*PROMPT*. Report each line of the records where "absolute" occurs.

_ _ _

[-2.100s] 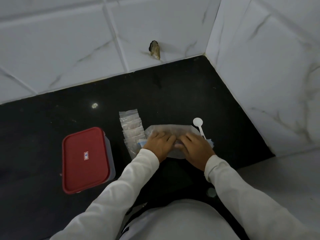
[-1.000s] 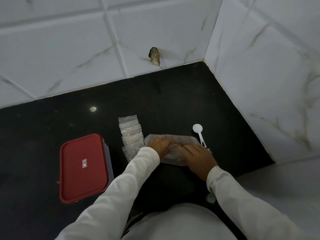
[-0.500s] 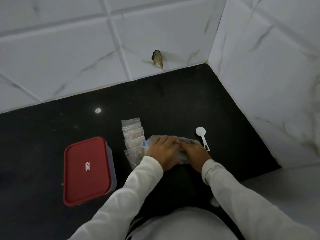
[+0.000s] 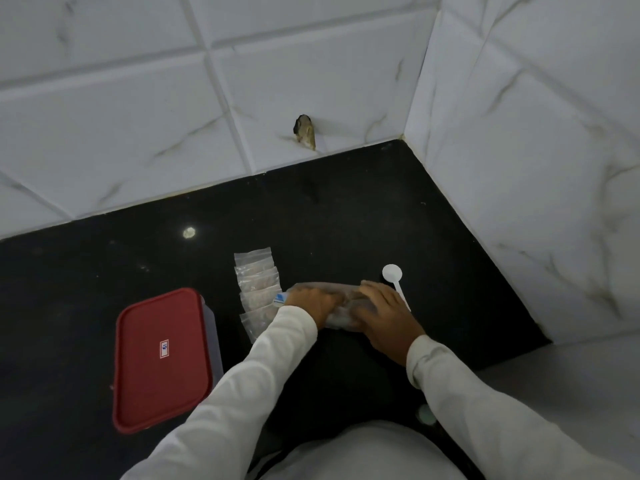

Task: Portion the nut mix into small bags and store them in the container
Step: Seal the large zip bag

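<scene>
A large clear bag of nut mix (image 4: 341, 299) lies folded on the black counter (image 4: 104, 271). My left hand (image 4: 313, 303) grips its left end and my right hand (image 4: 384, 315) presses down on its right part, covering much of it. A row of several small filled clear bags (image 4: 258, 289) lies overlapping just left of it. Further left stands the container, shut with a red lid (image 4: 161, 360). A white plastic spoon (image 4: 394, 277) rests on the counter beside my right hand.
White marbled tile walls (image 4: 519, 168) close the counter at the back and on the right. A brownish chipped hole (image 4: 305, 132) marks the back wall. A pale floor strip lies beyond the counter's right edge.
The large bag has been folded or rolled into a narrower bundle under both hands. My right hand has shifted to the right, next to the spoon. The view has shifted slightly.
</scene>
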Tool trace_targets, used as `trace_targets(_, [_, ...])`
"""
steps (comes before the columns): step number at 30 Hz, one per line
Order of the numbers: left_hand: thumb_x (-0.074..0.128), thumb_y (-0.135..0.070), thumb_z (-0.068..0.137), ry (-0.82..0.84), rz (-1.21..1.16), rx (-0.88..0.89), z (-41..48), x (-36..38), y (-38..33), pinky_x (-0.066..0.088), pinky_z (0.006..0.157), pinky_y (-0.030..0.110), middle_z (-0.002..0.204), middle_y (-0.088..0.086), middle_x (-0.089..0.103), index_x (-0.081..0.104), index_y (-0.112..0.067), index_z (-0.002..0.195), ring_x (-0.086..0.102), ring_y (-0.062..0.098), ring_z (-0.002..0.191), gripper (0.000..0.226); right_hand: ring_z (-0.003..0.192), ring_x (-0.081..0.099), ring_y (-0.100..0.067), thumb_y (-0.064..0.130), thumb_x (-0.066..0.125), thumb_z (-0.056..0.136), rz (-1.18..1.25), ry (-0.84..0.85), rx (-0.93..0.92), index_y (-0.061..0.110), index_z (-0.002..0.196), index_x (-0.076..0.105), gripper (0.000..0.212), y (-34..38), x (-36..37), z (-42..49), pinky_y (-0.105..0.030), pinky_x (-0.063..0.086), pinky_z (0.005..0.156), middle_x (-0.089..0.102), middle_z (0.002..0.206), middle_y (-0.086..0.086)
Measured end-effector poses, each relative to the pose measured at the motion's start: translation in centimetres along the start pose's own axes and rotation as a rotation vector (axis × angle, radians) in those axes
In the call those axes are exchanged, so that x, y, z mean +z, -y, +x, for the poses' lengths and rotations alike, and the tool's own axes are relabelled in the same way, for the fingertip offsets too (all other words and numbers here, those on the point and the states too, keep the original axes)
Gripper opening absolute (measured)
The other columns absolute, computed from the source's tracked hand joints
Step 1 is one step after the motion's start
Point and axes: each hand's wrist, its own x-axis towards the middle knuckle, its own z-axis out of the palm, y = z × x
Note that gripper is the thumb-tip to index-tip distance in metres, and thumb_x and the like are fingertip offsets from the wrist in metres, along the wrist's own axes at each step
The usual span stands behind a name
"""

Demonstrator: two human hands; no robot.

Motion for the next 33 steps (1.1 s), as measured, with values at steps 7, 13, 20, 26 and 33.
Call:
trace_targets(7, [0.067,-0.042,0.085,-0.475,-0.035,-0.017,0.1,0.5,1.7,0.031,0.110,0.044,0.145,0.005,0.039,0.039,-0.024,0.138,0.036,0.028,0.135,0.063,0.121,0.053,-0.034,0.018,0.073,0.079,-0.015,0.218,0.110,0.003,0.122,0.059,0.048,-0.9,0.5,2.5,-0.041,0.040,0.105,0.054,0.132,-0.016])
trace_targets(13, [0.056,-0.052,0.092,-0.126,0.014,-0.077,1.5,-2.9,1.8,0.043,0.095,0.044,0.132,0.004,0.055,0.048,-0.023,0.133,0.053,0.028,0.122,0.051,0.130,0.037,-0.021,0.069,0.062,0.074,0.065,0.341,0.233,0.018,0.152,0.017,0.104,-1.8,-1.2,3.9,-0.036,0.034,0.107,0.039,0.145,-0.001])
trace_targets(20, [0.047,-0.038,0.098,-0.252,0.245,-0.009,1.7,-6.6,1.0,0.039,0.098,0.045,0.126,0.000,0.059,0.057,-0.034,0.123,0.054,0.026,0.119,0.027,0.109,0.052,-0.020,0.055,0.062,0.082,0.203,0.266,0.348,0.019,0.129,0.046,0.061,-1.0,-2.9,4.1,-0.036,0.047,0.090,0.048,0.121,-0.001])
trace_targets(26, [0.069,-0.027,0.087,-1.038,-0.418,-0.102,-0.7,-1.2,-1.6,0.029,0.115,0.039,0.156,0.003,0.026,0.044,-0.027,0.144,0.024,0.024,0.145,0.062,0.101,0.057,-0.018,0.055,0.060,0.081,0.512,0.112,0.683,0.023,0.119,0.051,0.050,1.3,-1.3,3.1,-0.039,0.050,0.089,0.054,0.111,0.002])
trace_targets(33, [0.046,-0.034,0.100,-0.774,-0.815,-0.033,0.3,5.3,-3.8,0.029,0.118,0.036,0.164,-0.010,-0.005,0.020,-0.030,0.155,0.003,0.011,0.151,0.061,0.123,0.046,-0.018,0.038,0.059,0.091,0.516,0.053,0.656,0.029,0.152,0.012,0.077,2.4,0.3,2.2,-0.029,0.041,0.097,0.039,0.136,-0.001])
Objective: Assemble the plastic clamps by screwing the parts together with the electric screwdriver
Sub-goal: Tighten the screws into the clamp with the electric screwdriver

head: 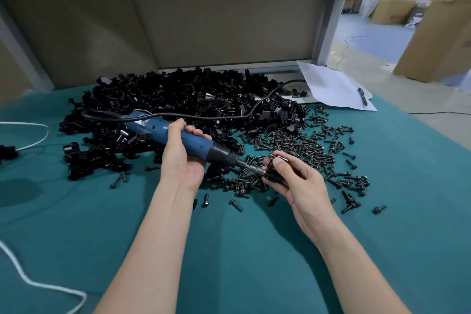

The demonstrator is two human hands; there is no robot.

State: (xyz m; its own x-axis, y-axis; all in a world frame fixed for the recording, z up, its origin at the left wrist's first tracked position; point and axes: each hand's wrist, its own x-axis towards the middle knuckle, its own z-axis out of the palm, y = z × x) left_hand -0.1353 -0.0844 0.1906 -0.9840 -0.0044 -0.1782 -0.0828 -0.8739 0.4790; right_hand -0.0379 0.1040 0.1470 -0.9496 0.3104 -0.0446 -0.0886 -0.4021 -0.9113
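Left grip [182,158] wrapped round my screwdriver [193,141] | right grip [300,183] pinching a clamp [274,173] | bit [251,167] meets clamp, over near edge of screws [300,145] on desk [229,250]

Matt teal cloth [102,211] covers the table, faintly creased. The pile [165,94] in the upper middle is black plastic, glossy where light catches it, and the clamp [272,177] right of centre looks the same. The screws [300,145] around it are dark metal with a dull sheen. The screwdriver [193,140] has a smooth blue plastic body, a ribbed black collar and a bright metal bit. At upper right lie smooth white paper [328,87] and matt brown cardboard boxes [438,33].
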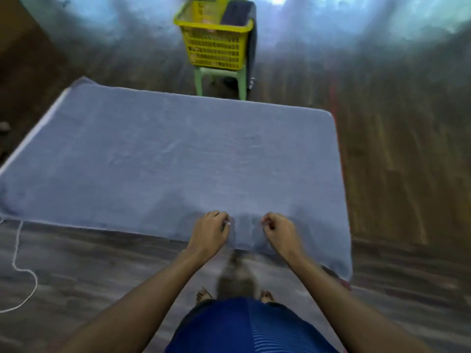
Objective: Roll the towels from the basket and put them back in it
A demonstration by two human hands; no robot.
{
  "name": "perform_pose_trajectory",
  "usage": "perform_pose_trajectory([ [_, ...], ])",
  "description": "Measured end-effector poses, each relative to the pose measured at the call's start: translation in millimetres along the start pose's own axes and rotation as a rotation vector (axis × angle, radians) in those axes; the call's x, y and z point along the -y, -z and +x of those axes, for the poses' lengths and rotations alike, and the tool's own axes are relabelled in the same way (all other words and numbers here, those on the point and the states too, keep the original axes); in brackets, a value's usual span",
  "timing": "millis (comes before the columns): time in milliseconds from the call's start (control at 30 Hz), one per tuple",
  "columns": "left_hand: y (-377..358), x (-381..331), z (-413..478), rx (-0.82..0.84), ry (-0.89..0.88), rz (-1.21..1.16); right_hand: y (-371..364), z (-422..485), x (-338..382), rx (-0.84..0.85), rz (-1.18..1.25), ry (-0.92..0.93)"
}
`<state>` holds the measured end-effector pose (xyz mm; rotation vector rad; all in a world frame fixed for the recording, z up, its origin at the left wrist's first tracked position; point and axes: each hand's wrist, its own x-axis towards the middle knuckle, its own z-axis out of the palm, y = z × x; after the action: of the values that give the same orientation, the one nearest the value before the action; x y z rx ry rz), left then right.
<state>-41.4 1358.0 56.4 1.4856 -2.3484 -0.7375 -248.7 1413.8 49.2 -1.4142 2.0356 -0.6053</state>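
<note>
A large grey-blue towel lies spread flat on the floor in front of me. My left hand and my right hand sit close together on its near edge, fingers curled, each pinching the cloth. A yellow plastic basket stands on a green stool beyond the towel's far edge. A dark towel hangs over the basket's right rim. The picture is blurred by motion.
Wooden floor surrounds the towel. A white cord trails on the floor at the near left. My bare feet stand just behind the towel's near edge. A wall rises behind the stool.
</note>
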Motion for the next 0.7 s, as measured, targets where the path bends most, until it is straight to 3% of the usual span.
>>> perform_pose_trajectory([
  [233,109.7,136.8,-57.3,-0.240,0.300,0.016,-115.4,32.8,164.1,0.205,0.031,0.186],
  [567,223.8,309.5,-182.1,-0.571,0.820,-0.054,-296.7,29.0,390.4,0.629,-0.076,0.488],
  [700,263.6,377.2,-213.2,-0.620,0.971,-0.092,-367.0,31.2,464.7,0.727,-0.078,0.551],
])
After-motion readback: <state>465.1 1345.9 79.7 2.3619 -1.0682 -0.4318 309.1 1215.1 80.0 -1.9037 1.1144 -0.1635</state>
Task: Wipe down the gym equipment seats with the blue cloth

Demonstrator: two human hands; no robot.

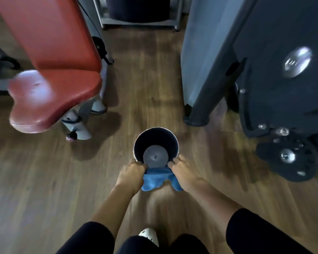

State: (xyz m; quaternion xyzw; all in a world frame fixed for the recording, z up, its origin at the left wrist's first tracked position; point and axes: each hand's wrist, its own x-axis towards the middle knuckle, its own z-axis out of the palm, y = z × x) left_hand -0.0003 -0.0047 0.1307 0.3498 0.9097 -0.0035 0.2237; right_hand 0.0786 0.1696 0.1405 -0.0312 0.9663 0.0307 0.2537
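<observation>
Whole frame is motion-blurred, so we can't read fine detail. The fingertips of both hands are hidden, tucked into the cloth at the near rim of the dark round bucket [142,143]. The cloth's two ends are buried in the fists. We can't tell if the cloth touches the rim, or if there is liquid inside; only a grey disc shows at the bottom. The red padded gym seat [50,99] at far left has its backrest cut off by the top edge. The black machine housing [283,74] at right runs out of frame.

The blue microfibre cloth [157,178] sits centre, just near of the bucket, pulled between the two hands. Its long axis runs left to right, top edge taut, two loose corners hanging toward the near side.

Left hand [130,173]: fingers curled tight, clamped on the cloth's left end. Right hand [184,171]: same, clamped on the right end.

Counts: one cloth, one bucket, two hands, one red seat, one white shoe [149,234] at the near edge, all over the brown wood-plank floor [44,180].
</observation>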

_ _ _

*RESULT OF THE TASK*.
Gripper opening absolute (measured)
The other columns absolute, computed from the source's tracked hand joints

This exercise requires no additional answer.